Credit scores can often be a black hole of complexity, particularly for students. But understanding what steps to take can go a long way in improving your financial health.

As a student you’re probably new to the world of finance, have little experience in navigating its intricacies and, yet, are still responsible for the decisions you make. To help you overcome some of the challenges surrounding this, we’ve put together a list of five mistakes that you should be aware of when interacting with credit for perhaps the first time.

A credit score, or credit rating, is a number that attempts to determine the likelihood of a borrower to repay a debt. Credit reference agencies (CRAs) systemically review your credit history to establish a score that represents your risk to lenders. The higher the score, the greater the chance that you will be approved for a certain amount and at a better rate. These scores can often affect many aspects of your life from private student loans to getting a mobile phone plan. So what mistakes should you avoid to ensure that your credit score does not go down the drain?

1. Using credit to fund a lifestyle

Students arrive for freshers’ week excited and ready to begin their new life at uni. For many this can mean setting up a student credit card for the very first time. And while many banks make this a relatively easy process, students often don’t have the practice of managing a revolving line of credit. This can lead to problems of overspending and making purchases to fund a certain lifestyle.

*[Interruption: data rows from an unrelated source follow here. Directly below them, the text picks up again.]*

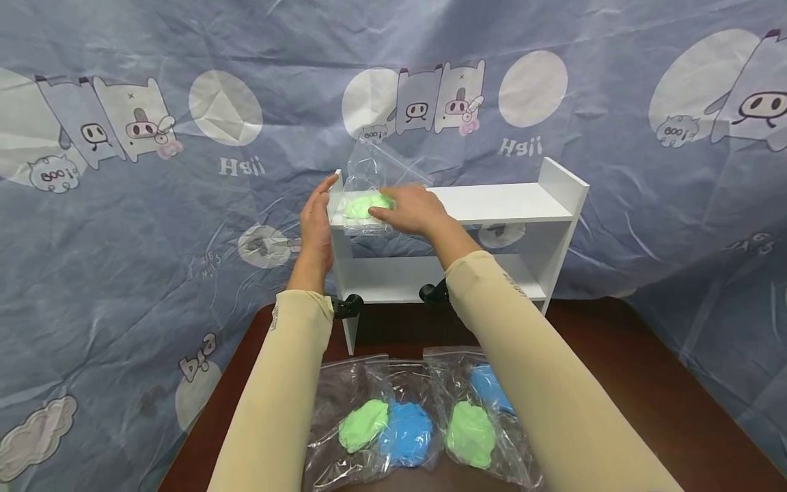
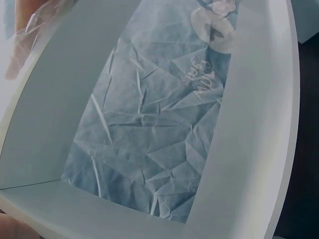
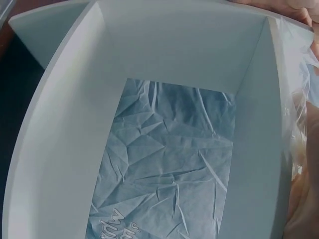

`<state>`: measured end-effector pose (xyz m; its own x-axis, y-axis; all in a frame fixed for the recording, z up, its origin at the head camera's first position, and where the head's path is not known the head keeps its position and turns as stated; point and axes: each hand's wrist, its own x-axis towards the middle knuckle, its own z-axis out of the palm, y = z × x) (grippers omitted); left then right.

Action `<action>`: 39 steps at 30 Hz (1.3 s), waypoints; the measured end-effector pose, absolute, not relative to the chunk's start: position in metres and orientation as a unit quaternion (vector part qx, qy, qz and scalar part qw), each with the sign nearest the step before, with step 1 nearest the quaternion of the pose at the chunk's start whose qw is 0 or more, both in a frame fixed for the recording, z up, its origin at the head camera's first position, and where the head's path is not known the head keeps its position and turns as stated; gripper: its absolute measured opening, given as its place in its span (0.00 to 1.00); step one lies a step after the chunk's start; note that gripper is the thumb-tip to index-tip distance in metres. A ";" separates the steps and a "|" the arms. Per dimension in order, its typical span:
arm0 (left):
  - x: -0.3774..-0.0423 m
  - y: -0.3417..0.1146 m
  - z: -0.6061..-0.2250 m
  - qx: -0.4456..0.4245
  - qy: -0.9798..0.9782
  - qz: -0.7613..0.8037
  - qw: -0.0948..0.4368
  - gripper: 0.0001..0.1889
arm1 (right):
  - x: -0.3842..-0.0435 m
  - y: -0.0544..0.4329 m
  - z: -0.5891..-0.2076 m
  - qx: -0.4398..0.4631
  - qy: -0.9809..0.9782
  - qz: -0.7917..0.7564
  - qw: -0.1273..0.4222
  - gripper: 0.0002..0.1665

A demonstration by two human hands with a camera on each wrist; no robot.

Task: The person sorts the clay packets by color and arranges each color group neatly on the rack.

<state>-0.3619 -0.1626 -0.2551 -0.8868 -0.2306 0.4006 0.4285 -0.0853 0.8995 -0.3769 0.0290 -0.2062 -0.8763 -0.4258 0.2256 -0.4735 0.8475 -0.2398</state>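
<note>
A clear zip bag with a flattened light-green, clay-like lump (image 1: 363, 206) lies at the left end of the white shelf's top board (image 1: 498, 201). Its see-through upper part stands up behind, and its lower edge hangs over the board's front. My right hand (image 1: 410, 208) reaches over from the right, with thumb and forefinger extended onto the lump's right end. Against the outer left side of the shelf rests my left hand (image 1: 316, 222), its fingers pointing up along the short end panel. The right wrist view shows bag film (image 3: 294, 114) along the board edge beside the hand.
On the dark red-brown table (image 1: 615, 383), in front of the shelf, several clear bags lie flat, holding green lumps (image 1: 471, 434) and blue lumps (image 1: 407, 434). The shelf has a lower board (image 1: 393, 280). A printed grey-blue cloth (image 1: 295, 41) hangs behind it.
</note>
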 end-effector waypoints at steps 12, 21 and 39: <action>-0.362 -0.162 -0.255 -0.076 -0.648 -0.724 0.225 0.21 | -0.376 0.029 -0.212 0.210 -0.953 0.171 0.134 0.39; -0.362 -0.162 -0.256 -0.086 -0.642 -0.726 0.229 0.22 | -0.369 0.035 -0.214 0.226 -0.937 0.208 0.166 0.37; -0.366 -0.163 -0.256 -0.097 -0.627 -0.731 0.251 0.21 | -0.325 0.078 -0.246 0.315 -0.822 0.334 0.337 0.30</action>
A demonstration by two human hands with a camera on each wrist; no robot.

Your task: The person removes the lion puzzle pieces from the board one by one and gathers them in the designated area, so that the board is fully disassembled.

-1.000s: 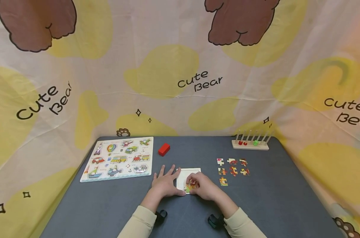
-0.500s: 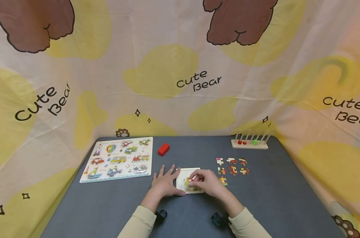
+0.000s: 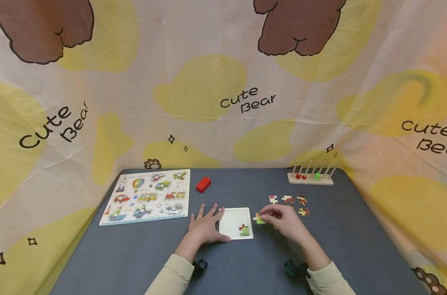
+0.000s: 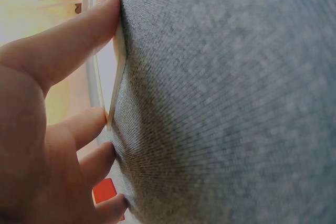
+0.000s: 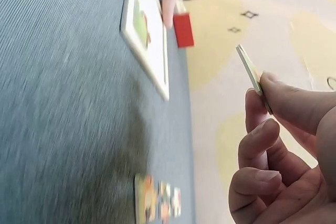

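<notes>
My left hand (image 3: 204,230) lies spread on the table, its thumb and index fingertip at the left edge of a white puzzle tray (image 3: 231,217). In the left wrist view, the thumb (image 4: 79,27) touches the tray's pale rim (image 4: 119,56). One green-and-red puzzle piece (image 3: 244,230) sits in the tray's lower right corner. Right of the tray, my right hand (image 3: 288,223) pinches another green puzzle piece (image 3: 259,219) between thumb and fingers. That piece (image 5: 249,69) is raised above the table and seen edge-on in the right wrist view.
Several loose puzzle pieces (image 3: 288,199) lie beyond the right hand, which hides some of them. A picture board of vehicles (image 3: 146,198) is at the left, with a red block (image 3: 203,185) beside it. A pegged bead stand (image 3: 310,180) stands at the back right.
My right hand has lifted the green puzzle piece from the tray and carried it right, past the tray's edge. The piece in the corner now shows. My left hand has stayed put.
</notes>
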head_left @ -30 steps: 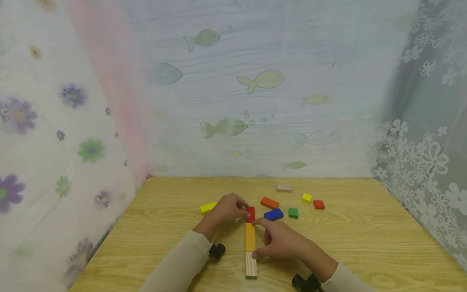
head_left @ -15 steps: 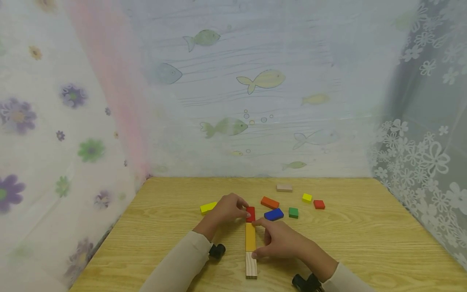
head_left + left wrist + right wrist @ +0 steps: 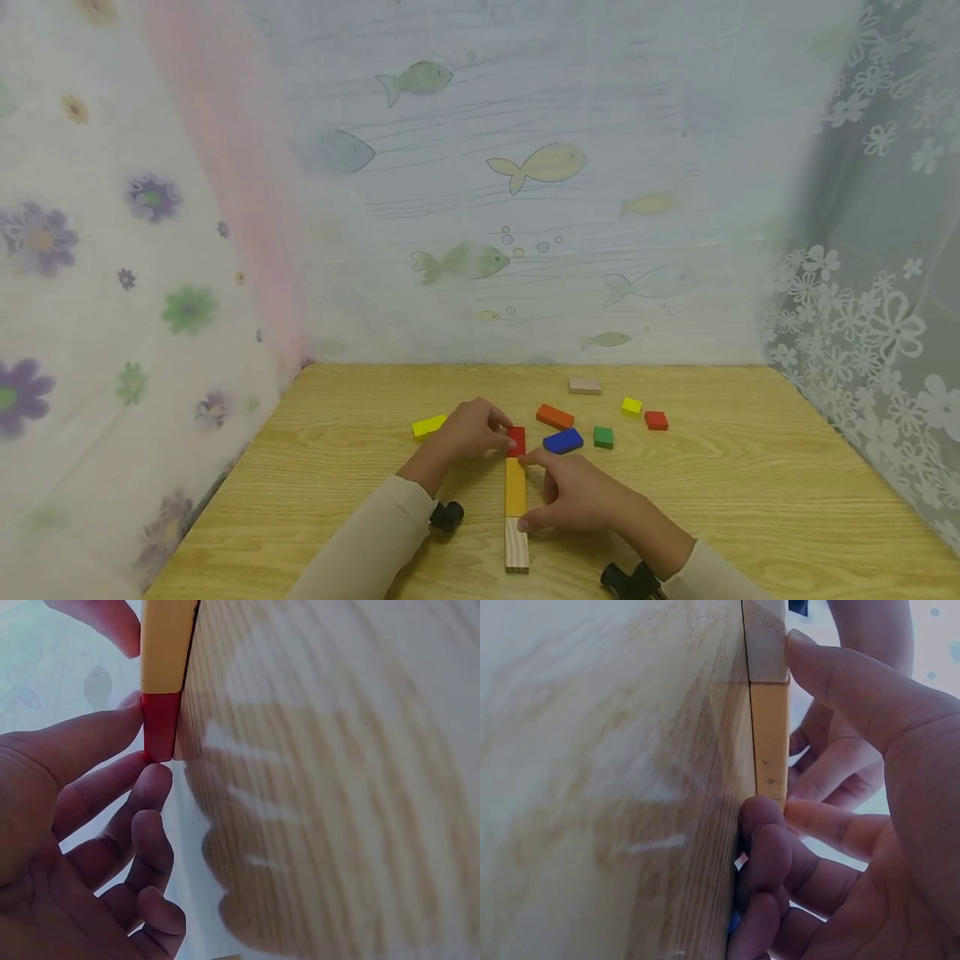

In a study of 117,000 students conducted by ClearScore, it was shown that 42% of students had a credit card. Of this group, students had an average outstanding debt of 44% of their credit limit (10-15% over the industry recommended ratio). The study showed that students were using their cards to fund their lifestyle rather than using it for emergency or one-off cases. While this may not necessarily be a problem, you should always be aware of your spending habits especially when using credit.

2. Not checking your information

Having updated and correct information on your credit file can go a long way in maintaining and raising your score. As a student you may have recently turned voting age. You should make sure that you have registered on the electoral roll as not having your name there can negatively affect your score. This can be done online or by post.

You should also routinely check your credit profile to ensure that the information they have for you is correct. This could include your name, address and any other personal details. Having any outdated information can cause your score to lower. The three major credit bureaus are Experian, Equifax and TransUnion (formerly Callcredit) and you can find various services that offer free checks for these bureaus.

3. Not making your monthly payments on time

Making your monthly payments on time will be one of the most important factors in maintaining your credit score. This means that you should always make at least the minimum amount that is due each month. Lenders want to see a consistent history of paying back on time and will be more likely to lend to you at better rates if you can demonstrate this.

Obviously emergencies do arise so if you default on a payment, it’s imperative that you attempt to catch up as soon as possible to avoid a negative hit to your score. Repeated defaults could result in County Court Judgments and will stay on the Register of Judgments, Order and Fines for six years. This will have an adverse impact to your score.

4. Ignoring your debt-to-limit ratio

When you are approved for a line of credit such as a credit card, the issuer will let you know how much your monthly limit will be. While this number may come as a welcome surprise, it’s important to know that your credit score can be affected by the amount of credit you are using out of this total amount. This is called the debt-to-limit or utilisation ratio.

Lenders want to see that when you do have access to a certain amount of credit, you are able to show forbearance and avoid maxing out. Many institutions recommend that you keep your ratio to 30% or less each month. This means that if you have a monthly credit limit of £1000, at the time that your payment is due, you should try to keep your outstanding balance lower than £300 to have a more favourable impact to your credit score.

5. Making too many ‘hard’ credit pulls

When applying for credit, the lender will check with the CRAs to view your previous applications. While some of these checks are known as ‘soft’ pulls, meaning they do not leave a visible trace on your credit profile, other checks do.

A ‘hard’ credit pull is a visible check that is done by an institution for a credit related product. This could be a loan, credit card, mortgage or even mobile phone plan. Each request for data will put a temporary search on your profile for up to 12 months - whether or not your application is successful. Too many checks in a short period of time could negatively affect your score so it would be beneficial to limit the number of products you are applying for in a certain period of time.

Set yourself up for success

At the end of the day it’s important to remember that while you’re an individual and not simply a number, your credit score is an important part of your financial health. Because lenders are dealing with thousands of applications, they use this score as easy and efficient way to assess your creditworthiness. As a student you’re most likely new to the world of managing these types of financial products, so be sure to set up good habits now that will allow you to reap the benefits later on. Credit scoring is a long game so we hope these tips will lead you to success in the future!